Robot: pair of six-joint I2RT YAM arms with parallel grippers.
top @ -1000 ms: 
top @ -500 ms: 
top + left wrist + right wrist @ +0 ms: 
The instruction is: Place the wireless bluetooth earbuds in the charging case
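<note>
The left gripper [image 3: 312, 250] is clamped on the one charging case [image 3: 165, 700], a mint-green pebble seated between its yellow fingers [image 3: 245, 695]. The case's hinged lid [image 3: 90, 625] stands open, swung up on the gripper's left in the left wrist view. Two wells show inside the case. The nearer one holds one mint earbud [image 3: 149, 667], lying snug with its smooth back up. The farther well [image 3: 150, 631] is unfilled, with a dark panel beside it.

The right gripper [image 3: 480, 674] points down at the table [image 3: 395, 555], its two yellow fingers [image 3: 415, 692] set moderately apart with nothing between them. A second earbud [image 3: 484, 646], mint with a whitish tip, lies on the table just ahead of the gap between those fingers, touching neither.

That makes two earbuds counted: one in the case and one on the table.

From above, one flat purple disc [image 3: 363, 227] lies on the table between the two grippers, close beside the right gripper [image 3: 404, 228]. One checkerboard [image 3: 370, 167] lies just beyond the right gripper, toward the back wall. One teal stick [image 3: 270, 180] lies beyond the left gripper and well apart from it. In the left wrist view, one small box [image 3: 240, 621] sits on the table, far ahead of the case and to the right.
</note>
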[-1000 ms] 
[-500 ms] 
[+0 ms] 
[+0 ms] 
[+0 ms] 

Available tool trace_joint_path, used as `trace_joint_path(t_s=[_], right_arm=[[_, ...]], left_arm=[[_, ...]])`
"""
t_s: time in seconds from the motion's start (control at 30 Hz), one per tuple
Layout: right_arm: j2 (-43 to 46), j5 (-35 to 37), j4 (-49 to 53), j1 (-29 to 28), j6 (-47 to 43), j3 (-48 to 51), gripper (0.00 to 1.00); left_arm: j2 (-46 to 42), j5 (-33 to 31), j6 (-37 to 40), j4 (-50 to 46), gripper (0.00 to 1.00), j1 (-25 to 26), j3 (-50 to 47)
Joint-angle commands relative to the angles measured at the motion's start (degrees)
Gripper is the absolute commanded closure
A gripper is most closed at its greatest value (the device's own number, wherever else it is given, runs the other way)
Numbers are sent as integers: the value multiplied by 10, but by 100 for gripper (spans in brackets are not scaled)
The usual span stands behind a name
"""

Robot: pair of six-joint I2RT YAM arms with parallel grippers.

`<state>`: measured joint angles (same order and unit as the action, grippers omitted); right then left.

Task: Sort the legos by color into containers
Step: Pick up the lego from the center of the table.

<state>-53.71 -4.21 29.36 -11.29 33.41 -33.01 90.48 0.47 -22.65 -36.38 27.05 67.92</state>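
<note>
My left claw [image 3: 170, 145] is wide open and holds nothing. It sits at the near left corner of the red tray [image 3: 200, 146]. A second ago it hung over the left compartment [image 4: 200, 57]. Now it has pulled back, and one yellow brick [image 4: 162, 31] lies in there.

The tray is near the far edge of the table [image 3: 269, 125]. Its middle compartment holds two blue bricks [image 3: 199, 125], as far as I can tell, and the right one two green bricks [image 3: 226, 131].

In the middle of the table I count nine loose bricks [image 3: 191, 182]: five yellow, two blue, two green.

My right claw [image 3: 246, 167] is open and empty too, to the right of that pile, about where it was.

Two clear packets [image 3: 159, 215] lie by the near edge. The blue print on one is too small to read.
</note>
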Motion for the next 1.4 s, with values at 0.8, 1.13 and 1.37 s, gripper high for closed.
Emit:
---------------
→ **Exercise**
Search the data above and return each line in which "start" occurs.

→ **Output**
t_s: time in seconds from the motion's start (control at 30 Hz), one per tuple
Joint-angle commands relative to the angles measured at the motion's start (degrees)

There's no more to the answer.